REVIEW: Dawning of the Inferno – Purification [EP/2014]
Artist: Dawning of the Inferno
Album: Purification – EP
The beginning was…cold. Bereft of heat and light, life crept into existence on this planet like a weed, slowly growing from whatever crevice it could escape from. Before long, simple single-celled organisms found themselves amalgamating, growing more and more sophisticated as years trickled into decades that passed into millennia. Now, life is exemplified by humanity, the climax of life as we know it—cognitively superior, adaptive and creative beyond compare. The truth? Humanity is a plague, infecting earth and draining it of everything that made it sustainable for life in the first place. The time for cleansing is upon us—and it will be done by the hands of Vancouver vanquishers Dawning of the Inferno, and their adequately named EP, Purification. In a time where deathcore is just as overgrown and densely populated as our planet, Purification is just what the genre needs; a recollection to it’s roots. Combining catchy, ear-snagging riffs with voraciously heavy breakdowns and flesh-flattening slams, Dawning of the Inferno create intense deathcore with a classically technical twist that fans of heavy music will certainly find solace in.

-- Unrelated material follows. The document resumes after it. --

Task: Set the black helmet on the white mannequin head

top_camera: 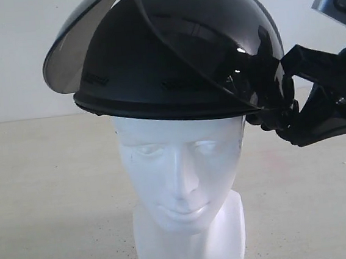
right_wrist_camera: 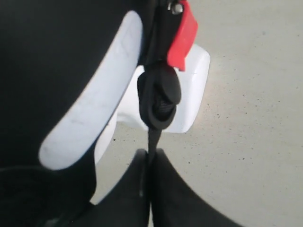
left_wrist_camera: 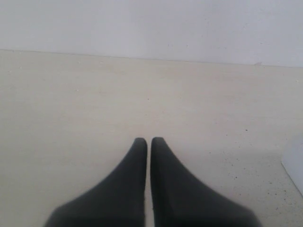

Purification is the sound of a band that have spent countless hours and practices refining their instrumentation to a precise combination of lacerating death metal and bone-busting hardcore—taking careful time to add twists of melody, atmosphere and technicality into the mix as well. Even the album’s introduction is a full-bodied showcase of the band’s razor-sharp instrumental dynamic. “Purification” begins subtly enough, however, before too long the ominous silence begins to buckle and give way to the tedious, spindly fretwork of guitarists Jin Kim and Connor Gilkinson. Kim and Gilkinson work together, weaving a tedious, eerie riff that worms its way into the listener’s head through their ears, only to erupt like ten tons of napalm at the addition of percussionist Carl Dick. Often, Gilkinson and Kim find themselves toggling on and off between riff-driven moments of mayhem and straightforward brutality that makes the listener shake in their seat. “Modern Slavery” is a stellar example: the track has a climactic breakdown where Gilkinson and Kim’s guitars are twin twelve-ton steamrollers, flattening the listener with ease, even as the crunchy slam-fest finds itself flanked by tremendous riffs and catchy, almost dancy drum patterns that get lodged in the listener’s head like a splinter, and hammered into place by Dick’s devastating work behind his kit. Dick’s percussion is often instrumental in adding extra punch and heft to Dawning of the Inferno’s fretwork: this is just as true during the opening portion of “Purification,” as it is the climax of “Modern Slavery” or the haunting, atmospheric build up in “Virtue in Violence,” where Dick’s toms sound more like cannons than drums. Together, these three masters of murderously heavy musicianship come together to create a well-oiled machine that is painstakingly talented at delivering precise, punishing portions of excellent deathcore.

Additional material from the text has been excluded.